- [What you are asked to do]: All lines from the one containing "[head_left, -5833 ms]" through the last line of the listing below are to be copied exactly. Exclude the pictures.

- [Supplied data]:
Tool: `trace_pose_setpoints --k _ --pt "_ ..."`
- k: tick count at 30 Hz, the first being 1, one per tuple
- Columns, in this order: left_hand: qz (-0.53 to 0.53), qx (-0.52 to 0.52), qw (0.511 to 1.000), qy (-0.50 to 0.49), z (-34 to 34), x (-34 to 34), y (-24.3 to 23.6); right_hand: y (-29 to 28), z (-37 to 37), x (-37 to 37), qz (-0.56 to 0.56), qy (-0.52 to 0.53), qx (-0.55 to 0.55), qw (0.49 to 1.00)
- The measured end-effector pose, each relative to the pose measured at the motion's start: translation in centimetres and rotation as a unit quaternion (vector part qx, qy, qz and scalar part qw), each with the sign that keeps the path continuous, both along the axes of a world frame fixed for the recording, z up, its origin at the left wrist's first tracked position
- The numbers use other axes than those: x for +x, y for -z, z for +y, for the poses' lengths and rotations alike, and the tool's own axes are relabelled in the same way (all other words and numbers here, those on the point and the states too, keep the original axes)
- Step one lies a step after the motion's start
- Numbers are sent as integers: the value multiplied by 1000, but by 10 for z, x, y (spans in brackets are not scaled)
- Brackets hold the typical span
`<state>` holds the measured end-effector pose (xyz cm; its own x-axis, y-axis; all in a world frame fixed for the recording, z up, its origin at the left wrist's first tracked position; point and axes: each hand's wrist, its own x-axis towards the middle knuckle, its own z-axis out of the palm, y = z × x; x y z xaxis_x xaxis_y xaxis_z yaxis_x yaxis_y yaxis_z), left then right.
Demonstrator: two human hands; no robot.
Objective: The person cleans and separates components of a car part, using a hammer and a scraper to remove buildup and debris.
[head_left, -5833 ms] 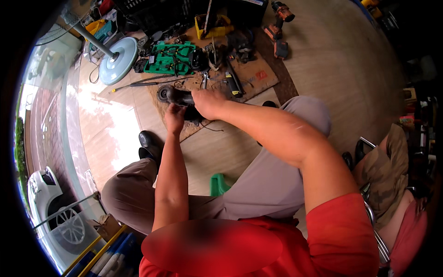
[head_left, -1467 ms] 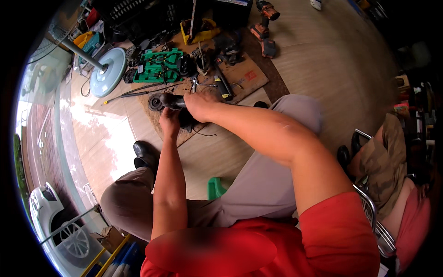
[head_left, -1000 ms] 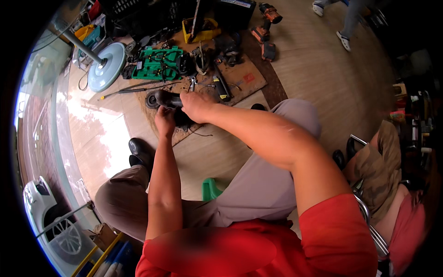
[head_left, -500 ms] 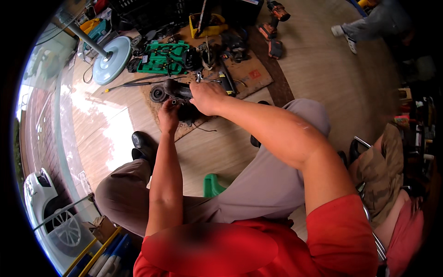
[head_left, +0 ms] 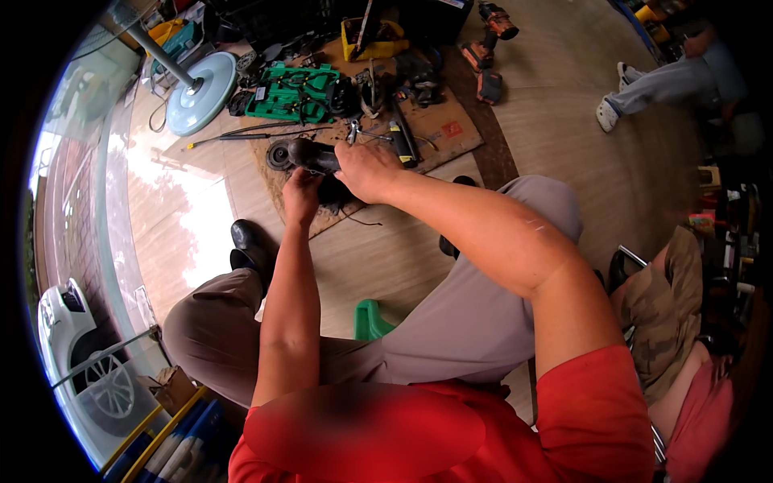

- [Solution to this exercise]:
[head_left, -5833 ms] 
[head_left, -1467 ms] 
[head_left, -1000 ms] 
[head_left, -500 ms] 
[head_left, +0 ms] 

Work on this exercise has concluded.